▸ Work task: Without the pictures, set down every line of the data exactly.

(Data items)
☆ ☆ ☆

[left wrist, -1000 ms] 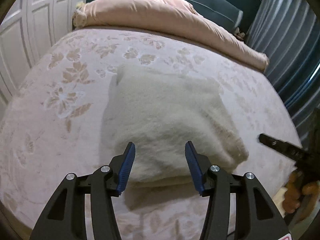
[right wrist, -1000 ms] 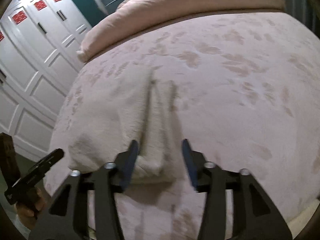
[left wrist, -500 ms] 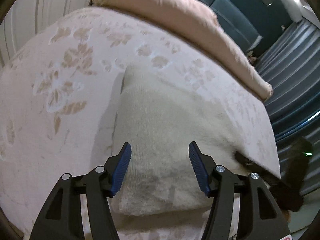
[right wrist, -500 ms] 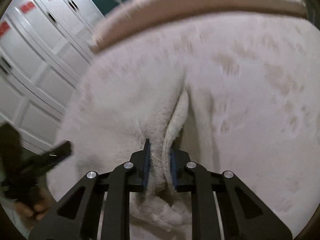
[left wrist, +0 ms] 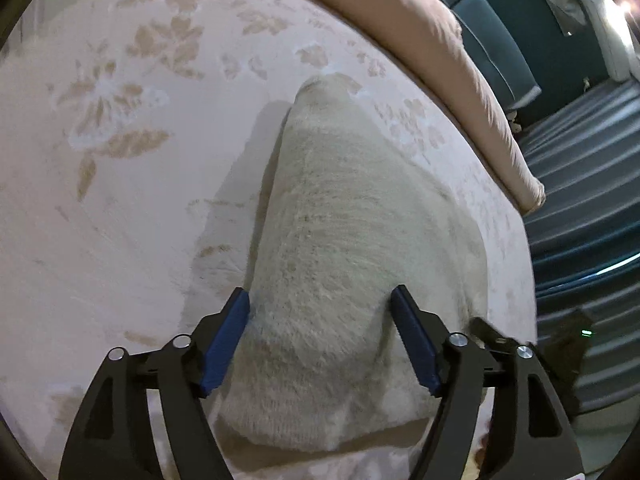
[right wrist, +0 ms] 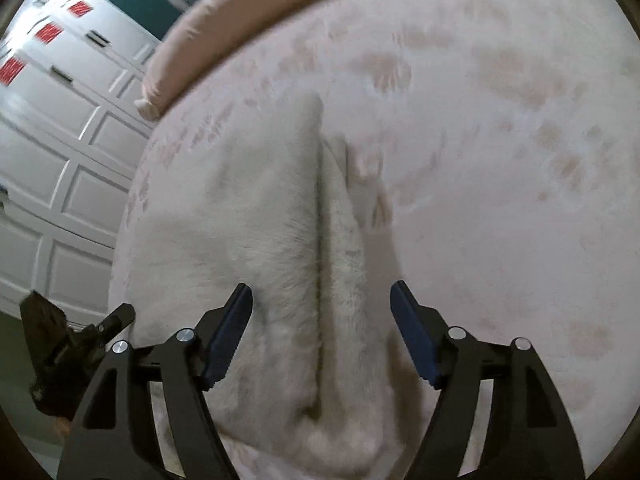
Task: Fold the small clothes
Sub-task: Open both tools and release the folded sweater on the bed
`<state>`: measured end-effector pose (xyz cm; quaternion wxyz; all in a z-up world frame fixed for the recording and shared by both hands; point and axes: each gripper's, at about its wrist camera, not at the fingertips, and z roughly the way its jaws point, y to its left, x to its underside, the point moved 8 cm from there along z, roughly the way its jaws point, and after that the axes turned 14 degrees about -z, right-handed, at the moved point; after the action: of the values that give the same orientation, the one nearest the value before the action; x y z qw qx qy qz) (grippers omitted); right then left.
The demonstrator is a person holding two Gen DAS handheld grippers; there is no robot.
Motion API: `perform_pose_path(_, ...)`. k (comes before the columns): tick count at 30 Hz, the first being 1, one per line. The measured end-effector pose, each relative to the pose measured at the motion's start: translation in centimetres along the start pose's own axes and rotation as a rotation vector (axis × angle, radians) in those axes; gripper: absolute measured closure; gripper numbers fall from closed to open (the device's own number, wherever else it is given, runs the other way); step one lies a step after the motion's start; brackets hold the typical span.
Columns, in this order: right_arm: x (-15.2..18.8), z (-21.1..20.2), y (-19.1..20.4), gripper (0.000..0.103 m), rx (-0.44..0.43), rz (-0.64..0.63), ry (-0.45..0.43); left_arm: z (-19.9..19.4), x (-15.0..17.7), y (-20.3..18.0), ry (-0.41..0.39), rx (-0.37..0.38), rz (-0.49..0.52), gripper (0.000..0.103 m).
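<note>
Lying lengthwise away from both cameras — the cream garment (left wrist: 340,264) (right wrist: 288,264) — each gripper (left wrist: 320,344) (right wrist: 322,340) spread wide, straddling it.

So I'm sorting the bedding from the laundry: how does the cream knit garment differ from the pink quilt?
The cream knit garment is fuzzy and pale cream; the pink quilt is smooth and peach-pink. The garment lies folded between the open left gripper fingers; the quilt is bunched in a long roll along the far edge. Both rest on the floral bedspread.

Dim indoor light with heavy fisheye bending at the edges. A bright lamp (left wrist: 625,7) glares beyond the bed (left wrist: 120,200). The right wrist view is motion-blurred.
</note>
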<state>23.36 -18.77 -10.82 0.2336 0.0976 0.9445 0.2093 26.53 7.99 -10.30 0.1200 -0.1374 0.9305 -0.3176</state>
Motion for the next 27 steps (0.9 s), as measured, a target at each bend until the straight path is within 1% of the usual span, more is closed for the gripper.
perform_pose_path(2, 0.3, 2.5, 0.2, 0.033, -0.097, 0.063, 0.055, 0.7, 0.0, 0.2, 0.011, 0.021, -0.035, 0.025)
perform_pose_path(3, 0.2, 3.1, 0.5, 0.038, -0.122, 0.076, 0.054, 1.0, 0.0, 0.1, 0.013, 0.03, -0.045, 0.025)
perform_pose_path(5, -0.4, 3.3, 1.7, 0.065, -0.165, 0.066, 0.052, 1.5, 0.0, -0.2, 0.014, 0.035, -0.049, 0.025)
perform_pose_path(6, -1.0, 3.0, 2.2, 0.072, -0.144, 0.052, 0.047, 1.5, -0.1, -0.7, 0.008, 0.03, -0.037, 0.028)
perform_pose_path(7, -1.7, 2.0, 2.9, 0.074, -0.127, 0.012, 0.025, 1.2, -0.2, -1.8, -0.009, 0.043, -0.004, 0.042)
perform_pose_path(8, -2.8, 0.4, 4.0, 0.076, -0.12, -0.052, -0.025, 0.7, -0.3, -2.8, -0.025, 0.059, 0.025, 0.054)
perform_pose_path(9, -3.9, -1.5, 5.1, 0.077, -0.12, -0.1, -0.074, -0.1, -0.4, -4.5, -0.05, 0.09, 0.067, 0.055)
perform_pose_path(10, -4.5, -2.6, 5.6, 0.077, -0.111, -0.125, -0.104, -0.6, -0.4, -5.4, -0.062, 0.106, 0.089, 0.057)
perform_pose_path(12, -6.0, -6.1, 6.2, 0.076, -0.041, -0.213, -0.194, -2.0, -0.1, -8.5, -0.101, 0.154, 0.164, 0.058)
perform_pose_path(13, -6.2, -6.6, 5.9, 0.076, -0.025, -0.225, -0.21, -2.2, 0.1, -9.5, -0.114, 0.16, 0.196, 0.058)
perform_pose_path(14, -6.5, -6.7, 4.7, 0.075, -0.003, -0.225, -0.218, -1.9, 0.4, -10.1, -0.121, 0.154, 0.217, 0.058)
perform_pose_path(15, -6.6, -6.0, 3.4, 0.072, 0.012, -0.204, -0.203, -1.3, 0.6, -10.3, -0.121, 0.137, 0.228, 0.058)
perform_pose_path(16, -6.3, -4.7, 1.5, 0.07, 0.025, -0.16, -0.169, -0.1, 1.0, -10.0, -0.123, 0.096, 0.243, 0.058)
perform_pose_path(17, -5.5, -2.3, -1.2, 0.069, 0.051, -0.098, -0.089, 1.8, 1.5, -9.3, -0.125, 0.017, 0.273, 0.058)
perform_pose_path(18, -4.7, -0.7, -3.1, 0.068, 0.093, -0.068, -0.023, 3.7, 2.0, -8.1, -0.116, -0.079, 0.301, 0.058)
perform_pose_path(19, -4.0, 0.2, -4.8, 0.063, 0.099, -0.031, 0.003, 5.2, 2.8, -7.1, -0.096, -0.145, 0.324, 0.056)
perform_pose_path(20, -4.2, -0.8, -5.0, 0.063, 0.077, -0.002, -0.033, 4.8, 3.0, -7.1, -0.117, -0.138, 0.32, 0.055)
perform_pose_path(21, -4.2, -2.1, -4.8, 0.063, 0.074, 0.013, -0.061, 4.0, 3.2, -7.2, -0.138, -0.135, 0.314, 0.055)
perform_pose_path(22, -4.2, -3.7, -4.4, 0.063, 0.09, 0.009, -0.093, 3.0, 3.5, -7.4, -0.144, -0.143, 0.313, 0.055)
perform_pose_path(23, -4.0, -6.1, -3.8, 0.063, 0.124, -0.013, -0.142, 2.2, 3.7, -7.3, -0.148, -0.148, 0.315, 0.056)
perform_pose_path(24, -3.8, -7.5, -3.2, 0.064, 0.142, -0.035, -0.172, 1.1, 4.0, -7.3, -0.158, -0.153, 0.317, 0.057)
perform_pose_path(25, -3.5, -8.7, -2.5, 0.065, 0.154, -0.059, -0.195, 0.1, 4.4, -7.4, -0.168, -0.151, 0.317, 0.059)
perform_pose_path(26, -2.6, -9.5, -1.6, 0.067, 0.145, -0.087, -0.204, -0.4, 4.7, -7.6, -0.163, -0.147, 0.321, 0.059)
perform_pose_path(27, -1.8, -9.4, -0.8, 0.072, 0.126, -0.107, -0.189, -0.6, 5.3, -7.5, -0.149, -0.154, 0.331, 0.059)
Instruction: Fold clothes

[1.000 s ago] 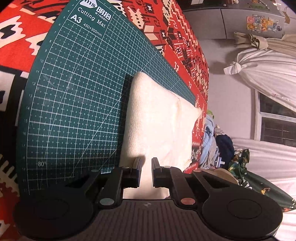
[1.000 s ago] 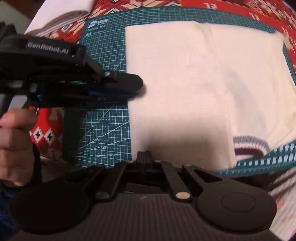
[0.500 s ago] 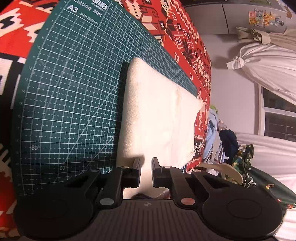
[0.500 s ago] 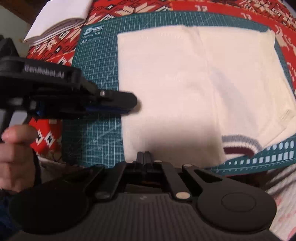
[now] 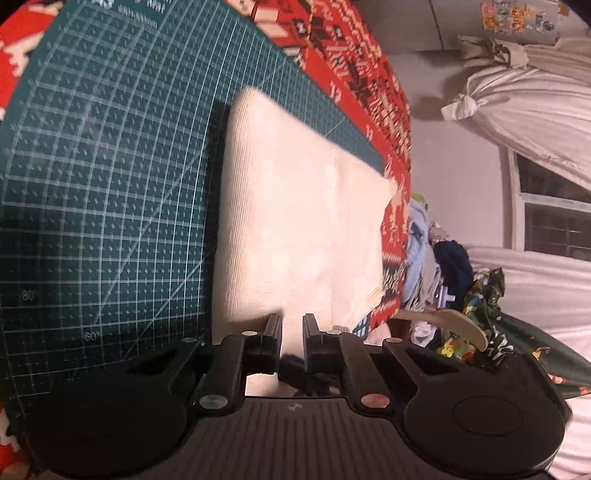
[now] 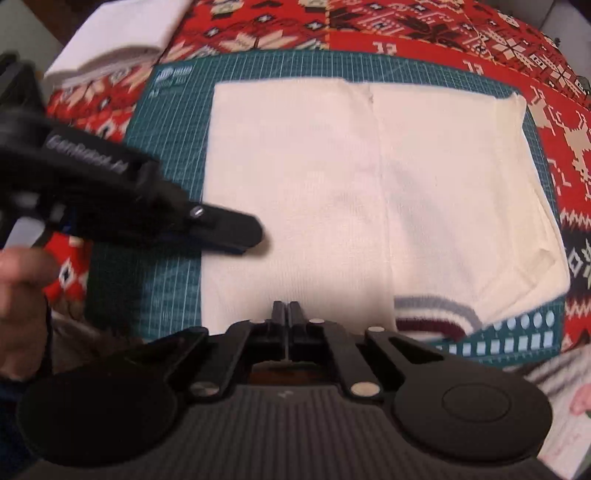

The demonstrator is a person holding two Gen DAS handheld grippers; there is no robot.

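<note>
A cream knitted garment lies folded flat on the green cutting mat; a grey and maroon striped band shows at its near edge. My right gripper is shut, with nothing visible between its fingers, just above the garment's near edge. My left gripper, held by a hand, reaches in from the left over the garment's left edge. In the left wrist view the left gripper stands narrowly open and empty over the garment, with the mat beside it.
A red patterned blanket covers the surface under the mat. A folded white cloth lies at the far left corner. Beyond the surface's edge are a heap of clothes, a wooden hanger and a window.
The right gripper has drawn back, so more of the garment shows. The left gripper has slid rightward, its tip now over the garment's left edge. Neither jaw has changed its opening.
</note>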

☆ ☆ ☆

▸ Output:
[left wrist, -1000 ms] 
[right wrist, -1000 ms] 
[left wrist, -500 ms] 
[right wrist, -500 ms] 
[left wrist, +0 ms] 
[right wrist, +0 ms] 
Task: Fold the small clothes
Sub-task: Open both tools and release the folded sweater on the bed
`<state>`: measured end-effector pose (xyz cm; quaternion wxyz; all in a z-up world frame fixed for the recording and shared by both hands; point and axes: each gripper's, at about its wrist camera, not at the fingertips, and z roughly the way its jaws point, y to its left, x to its underside, the point moved 8 cm from there along z, roughly the way its jaws point, and after that the axes turned 14 degrees about -z, right-handed, at the moved point; after the action: of the values that give the same orientation, the one nearest the value before the action; x y z qw qx qy qz) (grippers omitted); right then left.
The demonstrator is a person holding two Gen DAS handheld grippers; there is no robot.
Motion API: `perform_pose_path(_, ...)`. k (comes before the columns): tick count at 30 Hz, the first being 1, one per line. The measured end-effector pose, each relative to the pose measured at the motion's start: translation in centimetres along the start pose's own axes and rotation as a rotation vector (axis × angle, radians) in those axes; gripper: absolute measured closure; gripper numbers fall from closed to open (the device's own number, wherever else it is given, runs the other way); step one lies a step after the motion's start; brackets hold the typical span.
Columns, in this order: right_arm: x (-15.2..18.8), z (-21.1..20.2), y (-19.1..20.4), gripper (0.000..0.103 m), rx (-0.44..0.43), rz (-0.64..0.63), ry (-0.45..0.43); left_arm: z (-19.9..19.4), x (-15.0..17.7), y (-20.3..18.0), ry (-0.41..0.39), rx (-0.37..0.38), rz (-0.49..0.52), gripper (0.000..0.103 m).
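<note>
Lying lengthwise away from both cameras — the cream garment (left wrist: 340,264) (right wrist: 288,264) — each gripper (left wrist: 320,344) (right wrist: 322,340) spread wide, straddling it.

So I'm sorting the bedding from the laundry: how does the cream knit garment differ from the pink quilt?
The cream knit garment is fuzzy and pale cream; the pink quilt is smooth and peach-pink. The garment lies folded between the open left gripper fingers; the quilt is bunched in a long roll along the far edge. Both rest on the floral bedspread.

Dim indoor light with heavy fisheye bending at the edges. A bright lamp (left wrist: 625,7) glares beyond the bed (left wrist: 120,200). The right wrist view is motion-blurred.
</note>
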<state>23.36 -18.77 -10.82 0.2336 0.0976 0.9445 0.2093 26.53 7.99 -10.30 0.1200 -0.1374 0.9305 -0.3176</state>
Motion for the next 27 steps (0.9 s), as measured, a target at each bend until the straight path is within 1% of the usual span, more is closed for the gripper.
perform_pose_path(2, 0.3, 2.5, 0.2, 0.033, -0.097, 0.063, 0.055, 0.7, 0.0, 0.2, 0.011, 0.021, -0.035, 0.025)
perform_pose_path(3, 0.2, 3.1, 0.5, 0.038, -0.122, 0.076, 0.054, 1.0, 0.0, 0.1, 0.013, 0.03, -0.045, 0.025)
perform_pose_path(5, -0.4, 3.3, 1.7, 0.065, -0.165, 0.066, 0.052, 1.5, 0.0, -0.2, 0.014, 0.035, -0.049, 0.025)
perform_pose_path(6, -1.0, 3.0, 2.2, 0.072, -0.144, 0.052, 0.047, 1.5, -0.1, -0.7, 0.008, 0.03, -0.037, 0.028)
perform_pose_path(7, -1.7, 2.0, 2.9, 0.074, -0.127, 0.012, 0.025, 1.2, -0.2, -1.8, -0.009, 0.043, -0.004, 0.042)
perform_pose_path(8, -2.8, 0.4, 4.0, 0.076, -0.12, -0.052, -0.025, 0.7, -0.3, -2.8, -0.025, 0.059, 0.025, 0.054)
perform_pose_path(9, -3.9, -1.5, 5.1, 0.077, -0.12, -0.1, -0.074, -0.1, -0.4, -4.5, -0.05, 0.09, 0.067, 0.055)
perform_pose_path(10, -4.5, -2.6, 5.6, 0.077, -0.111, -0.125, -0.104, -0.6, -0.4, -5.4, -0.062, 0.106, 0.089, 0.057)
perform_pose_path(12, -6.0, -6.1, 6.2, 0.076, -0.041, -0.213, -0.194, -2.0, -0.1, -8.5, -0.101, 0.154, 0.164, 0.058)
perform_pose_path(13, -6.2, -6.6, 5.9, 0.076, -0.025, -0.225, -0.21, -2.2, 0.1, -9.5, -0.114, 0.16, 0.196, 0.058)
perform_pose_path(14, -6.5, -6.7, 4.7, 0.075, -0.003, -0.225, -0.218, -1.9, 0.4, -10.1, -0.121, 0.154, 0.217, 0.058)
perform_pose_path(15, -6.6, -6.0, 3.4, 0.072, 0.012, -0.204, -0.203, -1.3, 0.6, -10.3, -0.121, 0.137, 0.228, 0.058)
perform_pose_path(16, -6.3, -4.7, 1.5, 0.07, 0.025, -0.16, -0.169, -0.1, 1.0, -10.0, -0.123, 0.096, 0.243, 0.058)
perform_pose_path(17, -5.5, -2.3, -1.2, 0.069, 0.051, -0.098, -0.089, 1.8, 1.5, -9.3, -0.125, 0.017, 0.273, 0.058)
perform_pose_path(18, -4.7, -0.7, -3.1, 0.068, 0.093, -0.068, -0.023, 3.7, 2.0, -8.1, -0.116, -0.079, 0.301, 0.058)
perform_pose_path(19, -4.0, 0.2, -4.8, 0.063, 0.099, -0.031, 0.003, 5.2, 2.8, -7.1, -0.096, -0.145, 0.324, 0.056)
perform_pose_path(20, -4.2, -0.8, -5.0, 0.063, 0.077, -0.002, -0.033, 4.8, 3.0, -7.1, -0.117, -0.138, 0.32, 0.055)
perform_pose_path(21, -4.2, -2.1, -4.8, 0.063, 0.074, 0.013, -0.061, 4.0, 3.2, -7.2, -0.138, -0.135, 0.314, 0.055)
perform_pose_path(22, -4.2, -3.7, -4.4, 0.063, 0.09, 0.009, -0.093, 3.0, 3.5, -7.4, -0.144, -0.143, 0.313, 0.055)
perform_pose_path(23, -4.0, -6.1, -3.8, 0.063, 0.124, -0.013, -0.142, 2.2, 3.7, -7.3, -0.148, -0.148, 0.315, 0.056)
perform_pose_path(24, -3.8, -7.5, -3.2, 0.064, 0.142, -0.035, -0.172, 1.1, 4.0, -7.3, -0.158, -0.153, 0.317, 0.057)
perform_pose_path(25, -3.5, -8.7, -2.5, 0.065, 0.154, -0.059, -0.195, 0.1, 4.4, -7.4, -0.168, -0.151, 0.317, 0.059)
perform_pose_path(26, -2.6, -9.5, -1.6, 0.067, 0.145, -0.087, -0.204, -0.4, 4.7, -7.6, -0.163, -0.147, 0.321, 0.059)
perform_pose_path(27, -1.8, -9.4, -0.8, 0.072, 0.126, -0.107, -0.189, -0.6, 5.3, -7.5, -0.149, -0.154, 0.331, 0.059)
Instruction: Fold clothes

[1.000 s ago] 
[1.000 s ago] 
[0.500 s ago] 
[0.500 s ago] 
[now] 
[now] 

The demonstrator is a person holding two Gen DAS handheld grippers; there is no robot.

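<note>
A cream knitted garment lies folded flat on the green cutting mat; a grey and maroon striped band shows at its near edge. My right gripper is shut, with nothing visible between its fingers, just above the garment's near edge. My left gripper, held by a hand, reaches in from the left over the garment's left edge. In the left wrist view the left gripper stands narrowly open and empty over the garment, with the mat beside it.
A red patterned blanket covers the surface under the mat. A folded white cloth lies at the far left corner. Beyond the surface's edge are a heap of clothes, a wooden hanger and a window.
The right gripper has drawn back, so more of the garment shows. The left gripper has slid rightward, its tip now over the garment's left edge. Neither jaw has changed its opening.
</note>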

What this exercise needed has been supplied.